Requirement: A single stretch of the material below is to be transcribed exactly, starting at the line with "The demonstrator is" and ending after the line with "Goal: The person".

Data for analysis:
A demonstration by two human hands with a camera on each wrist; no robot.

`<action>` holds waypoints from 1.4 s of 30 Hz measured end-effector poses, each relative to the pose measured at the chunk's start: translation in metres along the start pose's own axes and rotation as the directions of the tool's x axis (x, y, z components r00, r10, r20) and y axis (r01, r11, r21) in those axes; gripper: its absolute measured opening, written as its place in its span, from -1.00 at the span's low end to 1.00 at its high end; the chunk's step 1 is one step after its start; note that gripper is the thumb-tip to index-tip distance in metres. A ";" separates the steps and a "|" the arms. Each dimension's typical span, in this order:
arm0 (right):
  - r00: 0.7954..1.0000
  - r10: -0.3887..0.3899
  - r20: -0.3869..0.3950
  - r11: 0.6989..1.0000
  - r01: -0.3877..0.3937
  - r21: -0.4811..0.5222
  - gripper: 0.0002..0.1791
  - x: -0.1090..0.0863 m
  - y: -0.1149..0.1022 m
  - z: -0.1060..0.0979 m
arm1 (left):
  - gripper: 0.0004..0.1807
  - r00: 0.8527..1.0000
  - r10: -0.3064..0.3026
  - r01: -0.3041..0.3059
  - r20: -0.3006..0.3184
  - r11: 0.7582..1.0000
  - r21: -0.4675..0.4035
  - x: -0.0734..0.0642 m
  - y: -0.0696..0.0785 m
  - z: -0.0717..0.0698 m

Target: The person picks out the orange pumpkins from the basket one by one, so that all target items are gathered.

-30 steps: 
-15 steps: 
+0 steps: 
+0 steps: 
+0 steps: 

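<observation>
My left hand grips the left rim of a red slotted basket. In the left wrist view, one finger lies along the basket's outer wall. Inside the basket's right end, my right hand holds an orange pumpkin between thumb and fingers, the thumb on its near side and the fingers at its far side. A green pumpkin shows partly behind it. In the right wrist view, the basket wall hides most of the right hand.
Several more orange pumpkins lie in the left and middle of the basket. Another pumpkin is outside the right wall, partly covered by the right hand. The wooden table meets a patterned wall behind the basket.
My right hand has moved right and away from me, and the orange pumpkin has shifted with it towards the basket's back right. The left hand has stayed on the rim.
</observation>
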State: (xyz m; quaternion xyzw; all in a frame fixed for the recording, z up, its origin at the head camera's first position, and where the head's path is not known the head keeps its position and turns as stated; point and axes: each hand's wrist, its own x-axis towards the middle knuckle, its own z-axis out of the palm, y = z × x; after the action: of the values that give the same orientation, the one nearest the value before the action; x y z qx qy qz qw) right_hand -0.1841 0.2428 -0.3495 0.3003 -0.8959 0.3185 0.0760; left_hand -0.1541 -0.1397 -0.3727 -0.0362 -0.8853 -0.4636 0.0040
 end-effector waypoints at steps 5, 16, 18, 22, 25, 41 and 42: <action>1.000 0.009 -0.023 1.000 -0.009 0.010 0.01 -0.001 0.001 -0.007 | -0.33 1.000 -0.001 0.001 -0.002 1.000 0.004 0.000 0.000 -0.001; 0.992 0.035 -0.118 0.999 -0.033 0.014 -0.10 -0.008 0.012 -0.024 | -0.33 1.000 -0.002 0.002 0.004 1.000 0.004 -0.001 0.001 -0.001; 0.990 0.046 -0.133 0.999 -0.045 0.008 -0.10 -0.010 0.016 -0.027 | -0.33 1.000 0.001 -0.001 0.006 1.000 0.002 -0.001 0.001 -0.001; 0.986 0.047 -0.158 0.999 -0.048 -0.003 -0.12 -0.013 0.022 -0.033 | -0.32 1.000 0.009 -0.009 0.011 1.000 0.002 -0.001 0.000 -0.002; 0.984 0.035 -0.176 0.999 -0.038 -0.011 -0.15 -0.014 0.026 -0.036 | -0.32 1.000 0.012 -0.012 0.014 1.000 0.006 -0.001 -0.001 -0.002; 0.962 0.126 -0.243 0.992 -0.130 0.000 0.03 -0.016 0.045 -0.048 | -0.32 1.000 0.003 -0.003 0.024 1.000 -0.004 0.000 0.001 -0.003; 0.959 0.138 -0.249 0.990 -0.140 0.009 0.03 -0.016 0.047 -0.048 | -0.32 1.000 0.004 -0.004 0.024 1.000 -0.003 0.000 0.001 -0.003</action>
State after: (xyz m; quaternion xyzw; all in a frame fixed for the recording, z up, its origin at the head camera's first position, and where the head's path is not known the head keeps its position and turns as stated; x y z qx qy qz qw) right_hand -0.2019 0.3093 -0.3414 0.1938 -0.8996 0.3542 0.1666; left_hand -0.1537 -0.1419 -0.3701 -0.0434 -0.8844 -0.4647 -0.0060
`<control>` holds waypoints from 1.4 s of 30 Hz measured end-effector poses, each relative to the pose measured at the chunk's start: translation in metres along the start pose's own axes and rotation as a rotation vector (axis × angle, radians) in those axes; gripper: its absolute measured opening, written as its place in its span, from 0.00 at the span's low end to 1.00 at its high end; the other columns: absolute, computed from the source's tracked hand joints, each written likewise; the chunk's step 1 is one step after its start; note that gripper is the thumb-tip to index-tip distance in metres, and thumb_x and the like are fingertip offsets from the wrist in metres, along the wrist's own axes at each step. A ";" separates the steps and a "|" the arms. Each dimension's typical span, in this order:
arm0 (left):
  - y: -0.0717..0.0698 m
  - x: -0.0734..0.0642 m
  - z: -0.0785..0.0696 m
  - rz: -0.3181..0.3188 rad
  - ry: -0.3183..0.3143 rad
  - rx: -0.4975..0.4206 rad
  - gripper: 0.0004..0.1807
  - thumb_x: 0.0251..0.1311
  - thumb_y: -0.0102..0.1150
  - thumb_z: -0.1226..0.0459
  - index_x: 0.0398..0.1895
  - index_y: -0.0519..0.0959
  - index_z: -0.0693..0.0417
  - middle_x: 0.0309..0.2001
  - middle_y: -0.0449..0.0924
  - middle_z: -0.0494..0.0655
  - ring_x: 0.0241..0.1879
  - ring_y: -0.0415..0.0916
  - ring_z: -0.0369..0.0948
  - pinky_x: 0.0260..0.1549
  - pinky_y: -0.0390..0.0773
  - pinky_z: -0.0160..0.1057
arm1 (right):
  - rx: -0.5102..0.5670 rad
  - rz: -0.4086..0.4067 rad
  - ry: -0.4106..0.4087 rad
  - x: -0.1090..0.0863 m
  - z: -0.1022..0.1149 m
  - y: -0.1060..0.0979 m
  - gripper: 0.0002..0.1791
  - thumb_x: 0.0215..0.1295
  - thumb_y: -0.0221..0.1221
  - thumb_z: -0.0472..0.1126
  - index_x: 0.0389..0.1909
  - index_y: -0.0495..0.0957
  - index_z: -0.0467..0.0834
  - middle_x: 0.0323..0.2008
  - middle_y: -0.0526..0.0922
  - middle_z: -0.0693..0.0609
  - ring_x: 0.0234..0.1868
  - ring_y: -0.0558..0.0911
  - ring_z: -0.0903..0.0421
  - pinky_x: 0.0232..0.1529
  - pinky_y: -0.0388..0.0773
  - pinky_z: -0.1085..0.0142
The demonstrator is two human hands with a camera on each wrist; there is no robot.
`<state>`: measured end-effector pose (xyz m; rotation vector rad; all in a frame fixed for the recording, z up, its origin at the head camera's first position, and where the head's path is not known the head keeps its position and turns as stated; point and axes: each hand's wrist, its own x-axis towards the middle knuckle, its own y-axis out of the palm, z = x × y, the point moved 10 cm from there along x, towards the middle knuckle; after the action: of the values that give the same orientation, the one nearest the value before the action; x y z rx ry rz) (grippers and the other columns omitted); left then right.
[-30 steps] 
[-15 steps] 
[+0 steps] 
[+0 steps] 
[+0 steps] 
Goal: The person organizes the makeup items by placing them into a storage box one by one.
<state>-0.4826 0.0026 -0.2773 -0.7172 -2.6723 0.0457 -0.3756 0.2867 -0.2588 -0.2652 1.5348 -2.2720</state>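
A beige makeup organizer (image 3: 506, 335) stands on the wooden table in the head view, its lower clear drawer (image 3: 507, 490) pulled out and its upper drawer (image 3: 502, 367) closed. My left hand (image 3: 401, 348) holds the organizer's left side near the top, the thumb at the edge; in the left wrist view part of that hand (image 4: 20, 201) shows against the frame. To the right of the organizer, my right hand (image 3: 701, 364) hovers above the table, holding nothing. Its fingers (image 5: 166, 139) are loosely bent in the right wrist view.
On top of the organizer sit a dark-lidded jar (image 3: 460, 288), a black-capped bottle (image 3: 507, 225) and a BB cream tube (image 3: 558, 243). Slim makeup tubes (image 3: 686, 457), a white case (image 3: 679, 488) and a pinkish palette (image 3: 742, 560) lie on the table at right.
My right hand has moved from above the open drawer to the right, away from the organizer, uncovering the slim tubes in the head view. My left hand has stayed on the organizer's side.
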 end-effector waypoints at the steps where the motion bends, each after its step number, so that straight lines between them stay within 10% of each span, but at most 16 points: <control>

Answer space:
The demonstrator is two human hands with a camera on each wrist; there is no robot.
`<state>`: measured end-effector pose (xyz m; rotation vector rad; all in a frame fixed for the recording, z up, its origin at the head camera's first position, and where the head's path is not known the head keeps its position and turns as stated; point and axes: each hand's wrist, its own x-axis towards the middle knuckle, its own y-axis out of the palm, z = x × y, the point moved 10 cm from there along x, towards the middle knuckle; after the action: of the values that give the same orientation, the one nearest the value before the action; x y z rx ry rz) (grippers and the other columns omitted); left then right.
[-30 steps] 
[-15 steps] 
[+0 steps] 
[+0 steps] 
[+0 steps] 
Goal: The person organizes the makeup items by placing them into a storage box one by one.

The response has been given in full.